= Task description =
Check the records below line by line. Give the count of lines with "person", and nothing else.

Records from a data collection:

※

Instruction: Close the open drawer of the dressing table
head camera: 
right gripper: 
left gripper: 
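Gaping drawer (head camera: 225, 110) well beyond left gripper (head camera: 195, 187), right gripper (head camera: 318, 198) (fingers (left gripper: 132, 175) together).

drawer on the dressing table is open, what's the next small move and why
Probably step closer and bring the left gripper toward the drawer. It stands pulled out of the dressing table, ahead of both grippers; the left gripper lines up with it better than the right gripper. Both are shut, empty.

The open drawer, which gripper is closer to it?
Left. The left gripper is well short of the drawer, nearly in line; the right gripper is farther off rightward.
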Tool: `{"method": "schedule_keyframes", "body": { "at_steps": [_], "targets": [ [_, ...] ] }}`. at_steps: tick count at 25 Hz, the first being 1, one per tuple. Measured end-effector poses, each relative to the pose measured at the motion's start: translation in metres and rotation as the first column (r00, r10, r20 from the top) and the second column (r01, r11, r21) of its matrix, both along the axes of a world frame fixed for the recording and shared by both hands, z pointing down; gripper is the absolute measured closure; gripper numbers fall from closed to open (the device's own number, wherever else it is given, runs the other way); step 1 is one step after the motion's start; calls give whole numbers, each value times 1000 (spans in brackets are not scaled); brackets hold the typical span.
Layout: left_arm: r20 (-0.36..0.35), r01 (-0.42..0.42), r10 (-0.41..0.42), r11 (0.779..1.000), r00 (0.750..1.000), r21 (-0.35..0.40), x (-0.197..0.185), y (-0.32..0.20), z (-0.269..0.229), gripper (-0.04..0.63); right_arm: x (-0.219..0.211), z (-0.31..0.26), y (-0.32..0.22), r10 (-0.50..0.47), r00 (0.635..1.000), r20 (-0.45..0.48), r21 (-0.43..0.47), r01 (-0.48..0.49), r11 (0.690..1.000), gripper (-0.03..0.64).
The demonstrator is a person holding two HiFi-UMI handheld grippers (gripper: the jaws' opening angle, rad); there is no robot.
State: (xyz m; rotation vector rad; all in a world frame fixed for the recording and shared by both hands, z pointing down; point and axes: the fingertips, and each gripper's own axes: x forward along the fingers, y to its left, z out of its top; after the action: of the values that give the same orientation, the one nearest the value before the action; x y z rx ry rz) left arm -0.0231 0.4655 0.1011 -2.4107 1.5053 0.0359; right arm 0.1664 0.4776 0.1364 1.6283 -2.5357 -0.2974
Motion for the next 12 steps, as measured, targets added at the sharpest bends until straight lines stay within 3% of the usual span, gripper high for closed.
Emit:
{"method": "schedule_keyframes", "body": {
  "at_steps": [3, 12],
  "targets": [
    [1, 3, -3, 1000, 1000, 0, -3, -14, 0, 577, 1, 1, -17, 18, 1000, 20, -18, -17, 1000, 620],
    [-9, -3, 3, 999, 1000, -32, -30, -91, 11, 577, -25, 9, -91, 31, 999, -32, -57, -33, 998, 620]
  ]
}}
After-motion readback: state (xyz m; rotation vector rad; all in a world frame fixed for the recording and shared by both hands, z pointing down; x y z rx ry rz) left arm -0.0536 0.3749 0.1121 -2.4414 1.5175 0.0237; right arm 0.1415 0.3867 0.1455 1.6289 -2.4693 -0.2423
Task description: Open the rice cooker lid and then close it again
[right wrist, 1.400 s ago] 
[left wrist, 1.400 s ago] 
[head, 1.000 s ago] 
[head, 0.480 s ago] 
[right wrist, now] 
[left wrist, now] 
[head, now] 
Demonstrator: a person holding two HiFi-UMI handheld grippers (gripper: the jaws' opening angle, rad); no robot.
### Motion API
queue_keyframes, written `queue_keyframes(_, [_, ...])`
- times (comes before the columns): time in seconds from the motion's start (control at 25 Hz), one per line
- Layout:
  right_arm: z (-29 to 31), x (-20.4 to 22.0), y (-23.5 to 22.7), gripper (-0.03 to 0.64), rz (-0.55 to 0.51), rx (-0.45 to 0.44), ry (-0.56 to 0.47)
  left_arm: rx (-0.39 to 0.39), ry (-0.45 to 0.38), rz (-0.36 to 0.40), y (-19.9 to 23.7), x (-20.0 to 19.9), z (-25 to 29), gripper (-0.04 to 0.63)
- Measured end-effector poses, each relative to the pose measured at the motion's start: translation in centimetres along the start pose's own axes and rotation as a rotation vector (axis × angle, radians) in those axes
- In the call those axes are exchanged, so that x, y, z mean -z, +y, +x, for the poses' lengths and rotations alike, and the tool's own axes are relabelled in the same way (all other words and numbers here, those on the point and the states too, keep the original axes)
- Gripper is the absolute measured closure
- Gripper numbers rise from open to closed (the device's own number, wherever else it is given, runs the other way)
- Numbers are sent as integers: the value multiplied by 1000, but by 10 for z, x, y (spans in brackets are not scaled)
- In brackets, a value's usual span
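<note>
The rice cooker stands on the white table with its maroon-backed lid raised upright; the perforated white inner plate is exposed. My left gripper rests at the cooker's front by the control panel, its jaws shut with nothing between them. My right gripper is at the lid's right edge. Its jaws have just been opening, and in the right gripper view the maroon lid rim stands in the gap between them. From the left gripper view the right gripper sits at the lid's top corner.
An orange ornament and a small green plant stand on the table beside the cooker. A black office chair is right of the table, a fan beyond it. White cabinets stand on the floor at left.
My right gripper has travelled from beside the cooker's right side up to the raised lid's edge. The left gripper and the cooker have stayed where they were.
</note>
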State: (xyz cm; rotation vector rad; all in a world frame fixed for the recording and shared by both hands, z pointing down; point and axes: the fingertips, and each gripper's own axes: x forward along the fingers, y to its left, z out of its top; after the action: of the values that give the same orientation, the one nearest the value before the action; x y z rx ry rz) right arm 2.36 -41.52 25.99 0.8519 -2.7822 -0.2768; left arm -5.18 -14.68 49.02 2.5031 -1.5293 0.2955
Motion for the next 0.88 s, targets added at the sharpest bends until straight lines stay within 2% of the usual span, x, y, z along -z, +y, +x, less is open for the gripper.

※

= Answer section =
2